TASK INSTRUCTIONS:
State the number of lines in the records beneath that hold the word "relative", and add nothing.

Items listed in a dataset
----------------

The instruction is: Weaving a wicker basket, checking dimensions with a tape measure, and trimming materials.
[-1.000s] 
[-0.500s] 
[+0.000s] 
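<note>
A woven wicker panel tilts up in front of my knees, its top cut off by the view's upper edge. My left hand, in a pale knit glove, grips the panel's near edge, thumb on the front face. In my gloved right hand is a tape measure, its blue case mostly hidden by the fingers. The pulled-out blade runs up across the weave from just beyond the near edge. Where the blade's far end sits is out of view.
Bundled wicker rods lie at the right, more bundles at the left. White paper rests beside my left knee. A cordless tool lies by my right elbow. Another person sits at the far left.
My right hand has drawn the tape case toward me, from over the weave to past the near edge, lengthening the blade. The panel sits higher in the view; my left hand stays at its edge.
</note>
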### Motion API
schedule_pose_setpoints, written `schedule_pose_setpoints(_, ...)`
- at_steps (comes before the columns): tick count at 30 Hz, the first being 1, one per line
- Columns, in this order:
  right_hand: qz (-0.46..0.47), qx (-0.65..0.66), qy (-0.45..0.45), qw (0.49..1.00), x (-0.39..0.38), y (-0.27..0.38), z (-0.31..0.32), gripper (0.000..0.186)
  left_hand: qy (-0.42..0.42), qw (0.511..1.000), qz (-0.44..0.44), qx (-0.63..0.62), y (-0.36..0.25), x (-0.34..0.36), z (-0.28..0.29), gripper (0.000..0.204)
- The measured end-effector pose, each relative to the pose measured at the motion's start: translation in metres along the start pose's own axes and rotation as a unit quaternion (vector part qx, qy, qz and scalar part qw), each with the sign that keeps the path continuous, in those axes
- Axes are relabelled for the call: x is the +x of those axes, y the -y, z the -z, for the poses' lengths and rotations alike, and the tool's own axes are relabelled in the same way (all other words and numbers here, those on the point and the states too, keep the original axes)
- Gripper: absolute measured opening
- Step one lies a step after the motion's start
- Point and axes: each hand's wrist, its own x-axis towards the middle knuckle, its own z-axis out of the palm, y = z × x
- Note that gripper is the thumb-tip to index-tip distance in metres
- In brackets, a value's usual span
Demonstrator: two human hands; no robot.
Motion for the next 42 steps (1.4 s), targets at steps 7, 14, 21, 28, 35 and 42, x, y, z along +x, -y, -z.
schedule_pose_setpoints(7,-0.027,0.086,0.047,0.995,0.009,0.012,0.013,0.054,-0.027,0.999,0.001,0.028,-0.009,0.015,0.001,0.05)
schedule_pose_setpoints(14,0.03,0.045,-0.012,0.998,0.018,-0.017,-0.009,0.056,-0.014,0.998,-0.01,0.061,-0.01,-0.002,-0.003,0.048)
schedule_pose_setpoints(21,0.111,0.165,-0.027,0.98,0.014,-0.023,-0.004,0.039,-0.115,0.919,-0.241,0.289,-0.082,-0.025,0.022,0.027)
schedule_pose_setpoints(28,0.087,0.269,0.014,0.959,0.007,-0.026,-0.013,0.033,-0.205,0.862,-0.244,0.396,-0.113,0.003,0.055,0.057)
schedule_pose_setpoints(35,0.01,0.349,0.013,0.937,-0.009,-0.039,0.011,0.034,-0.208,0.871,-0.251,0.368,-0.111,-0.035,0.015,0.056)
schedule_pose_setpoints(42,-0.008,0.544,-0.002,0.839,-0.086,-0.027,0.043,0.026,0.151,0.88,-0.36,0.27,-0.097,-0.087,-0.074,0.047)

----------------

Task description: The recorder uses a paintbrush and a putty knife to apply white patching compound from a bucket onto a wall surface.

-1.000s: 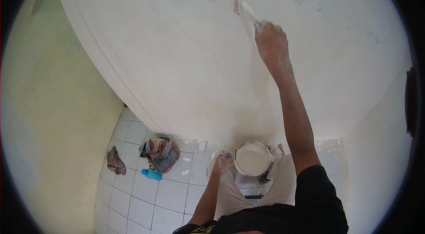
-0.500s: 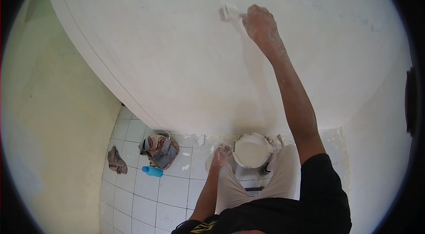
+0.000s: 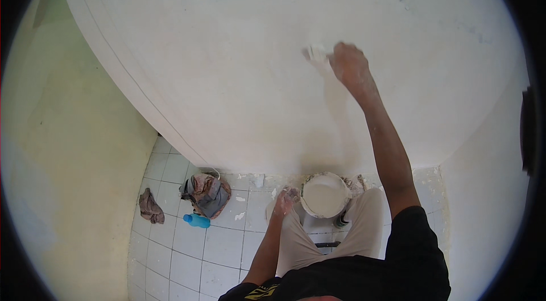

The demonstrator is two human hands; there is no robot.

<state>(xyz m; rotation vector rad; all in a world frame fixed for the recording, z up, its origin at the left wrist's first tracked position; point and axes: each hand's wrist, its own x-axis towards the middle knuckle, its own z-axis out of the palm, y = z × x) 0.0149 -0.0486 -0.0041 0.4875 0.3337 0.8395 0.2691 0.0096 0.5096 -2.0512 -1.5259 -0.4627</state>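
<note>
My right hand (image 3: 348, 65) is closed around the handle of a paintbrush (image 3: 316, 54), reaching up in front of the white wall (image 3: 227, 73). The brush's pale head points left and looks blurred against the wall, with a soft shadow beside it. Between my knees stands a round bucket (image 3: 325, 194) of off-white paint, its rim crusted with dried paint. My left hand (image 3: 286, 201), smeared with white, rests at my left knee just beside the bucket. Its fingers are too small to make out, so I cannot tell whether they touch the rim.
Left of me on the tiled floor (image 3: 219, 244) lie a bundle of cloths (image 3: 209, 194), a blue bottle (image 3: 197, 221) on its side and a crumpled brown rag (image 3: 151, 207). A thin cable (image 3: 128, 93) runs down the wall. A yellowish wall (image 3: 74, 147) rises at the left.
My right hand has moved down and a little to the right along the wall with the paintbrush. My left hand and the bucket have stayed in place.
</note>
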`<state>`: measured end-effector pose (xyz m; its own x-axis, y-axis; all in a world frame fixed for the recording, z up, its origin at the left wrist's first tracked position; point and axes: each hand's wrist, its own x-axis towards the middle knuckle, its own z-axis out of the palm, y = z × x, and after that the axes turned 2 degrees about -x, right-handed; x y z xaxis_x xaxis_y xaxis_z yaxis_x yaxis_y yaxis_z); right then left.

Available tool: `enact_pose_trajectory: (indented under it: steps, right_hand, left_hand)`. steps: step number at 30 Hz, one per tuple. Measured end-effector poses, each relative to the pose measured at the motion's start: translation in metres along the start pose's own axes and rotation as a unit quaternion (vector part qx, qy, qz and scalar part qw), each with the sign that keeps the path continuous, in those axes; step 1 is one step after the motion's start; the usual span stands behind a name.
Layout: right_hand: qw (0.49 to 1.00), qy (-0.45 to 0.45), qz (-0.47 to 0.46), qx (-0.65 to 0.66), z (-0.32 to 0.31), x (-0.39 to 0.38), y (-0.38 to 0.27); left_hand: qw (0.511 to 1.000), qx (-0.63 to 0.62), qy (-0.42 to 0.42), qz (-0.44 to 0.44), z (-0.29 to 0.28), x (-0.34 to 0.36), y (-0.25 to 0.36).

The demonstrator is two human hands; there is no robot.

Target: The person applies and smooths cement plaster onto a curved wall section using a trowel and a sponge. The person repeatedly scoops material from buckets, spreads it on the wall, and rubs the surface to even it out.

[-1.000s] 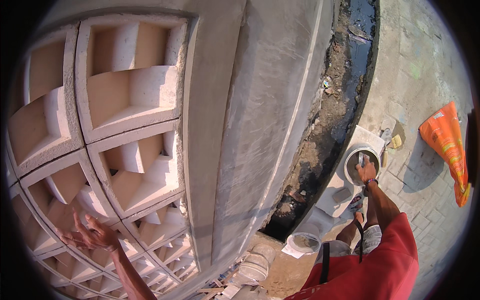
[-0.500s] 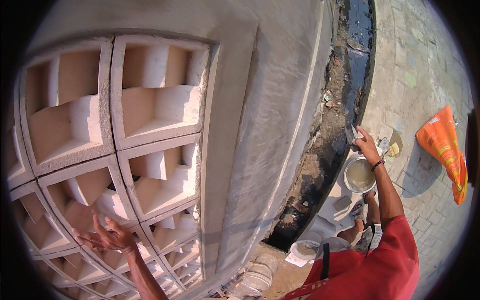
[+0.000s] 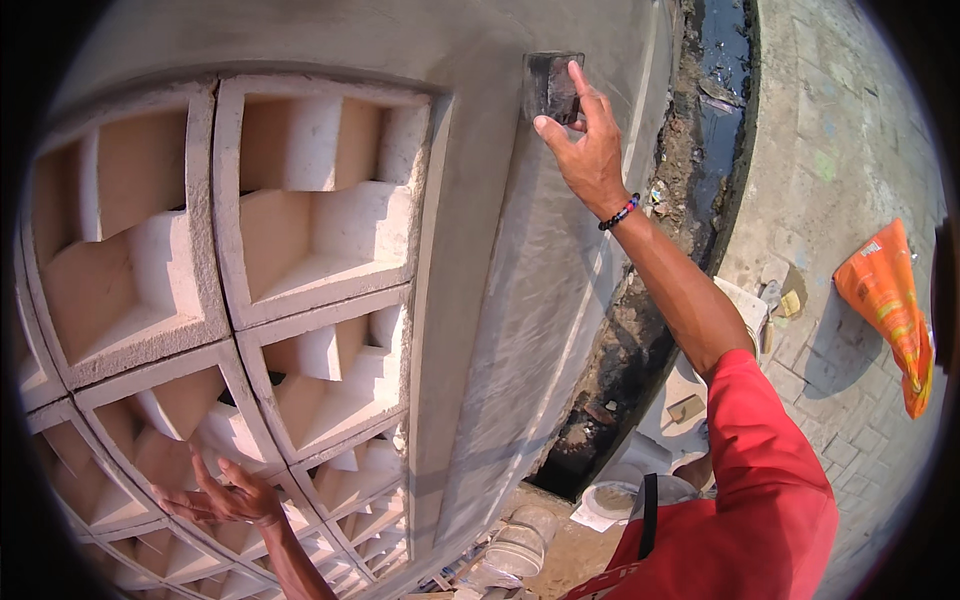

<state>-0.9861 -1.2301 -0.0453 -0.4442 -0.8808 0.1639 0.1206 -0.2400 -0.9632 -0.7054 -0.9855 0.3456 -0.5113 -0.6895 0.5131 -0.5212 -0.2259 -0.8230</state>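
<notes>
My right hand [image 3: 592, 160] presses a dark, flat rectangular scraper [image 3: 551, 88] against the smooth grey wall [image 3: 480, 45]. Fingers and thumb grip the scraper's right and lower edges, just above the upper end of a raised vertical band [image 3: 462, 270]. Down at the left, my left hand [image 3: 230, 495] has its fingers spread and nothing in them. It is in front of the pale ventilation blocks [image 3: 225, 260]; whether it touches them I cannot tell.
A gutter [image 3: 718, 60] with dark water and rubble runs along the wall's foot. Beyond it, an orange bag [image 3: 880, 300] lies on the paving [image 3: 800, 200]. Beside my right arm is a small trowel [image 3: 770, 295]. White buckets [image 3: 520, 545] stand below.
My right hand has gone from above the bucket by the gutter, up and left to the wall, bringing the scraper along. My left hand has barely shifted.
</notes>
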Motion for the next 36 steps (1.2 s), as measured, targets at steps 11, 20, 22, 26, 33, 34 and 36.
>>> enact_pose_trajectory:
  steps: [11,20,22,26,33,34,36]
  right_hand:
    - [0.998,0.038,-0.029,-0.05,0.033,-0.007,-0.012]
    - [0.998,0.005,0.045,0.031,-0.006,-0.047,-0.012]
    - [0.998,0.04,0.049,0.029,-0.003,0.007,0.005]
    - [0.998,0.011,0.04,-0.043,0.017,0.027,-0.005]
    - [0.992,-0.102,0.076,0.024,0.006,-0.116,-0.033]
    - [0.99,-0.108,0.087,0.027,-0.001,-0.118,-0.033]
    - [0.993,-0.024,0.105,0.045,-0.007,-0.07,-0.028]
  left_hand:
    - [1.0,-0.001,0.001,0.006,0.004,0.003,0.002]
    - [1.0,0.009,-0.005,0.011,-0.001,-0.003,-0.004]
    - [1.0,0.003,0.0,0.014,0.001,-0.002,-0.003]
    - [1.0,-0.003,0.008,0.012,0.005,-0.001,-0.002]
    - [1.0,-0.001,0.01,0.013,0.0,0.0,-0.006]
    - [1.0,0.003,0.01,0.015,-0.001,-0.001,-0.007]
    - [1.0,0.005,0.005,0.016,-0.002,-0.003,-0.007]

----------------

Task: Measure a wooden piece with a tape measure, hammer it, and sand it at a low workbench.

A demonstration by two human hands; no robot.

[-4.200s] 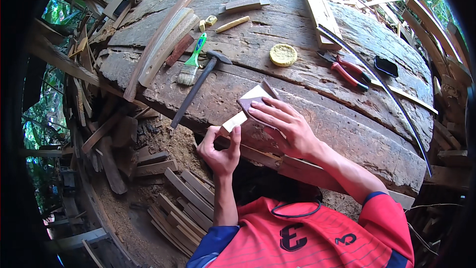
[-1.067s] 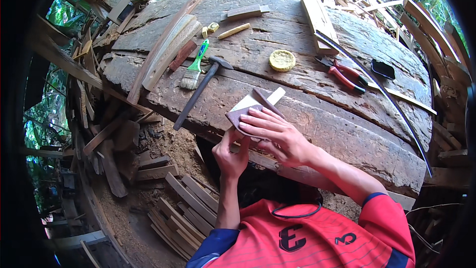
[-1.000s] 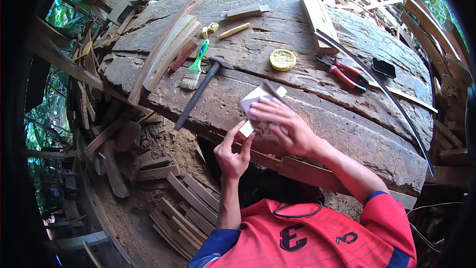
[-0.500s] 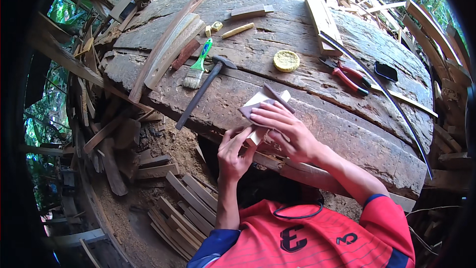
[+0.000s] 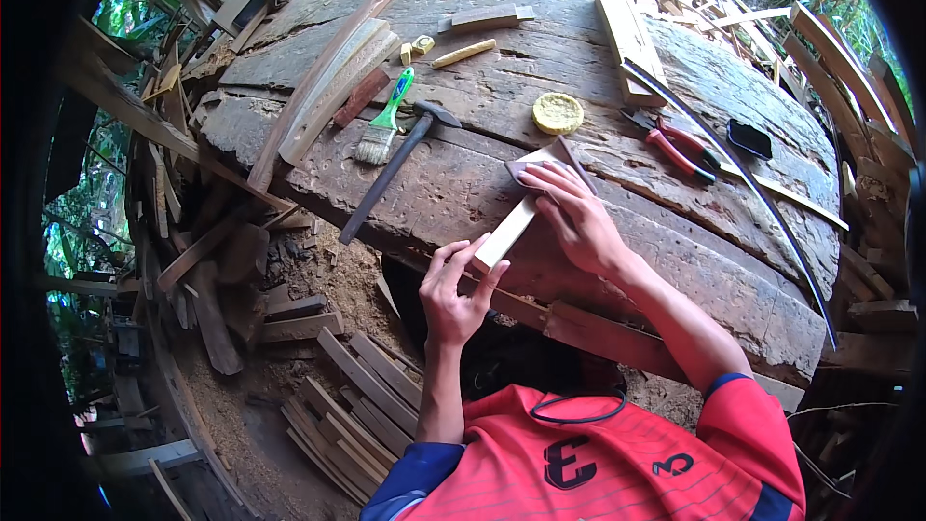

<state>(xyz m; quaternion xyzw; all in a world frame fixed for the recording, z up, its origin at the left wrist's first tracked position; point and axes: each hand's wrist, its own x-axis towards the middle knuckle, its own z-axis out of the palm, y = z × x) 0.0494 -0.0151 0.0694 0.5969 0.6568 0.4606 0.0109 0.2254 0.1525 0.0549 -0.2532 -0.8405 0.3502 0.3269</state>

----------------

RESPONSE AREA:
2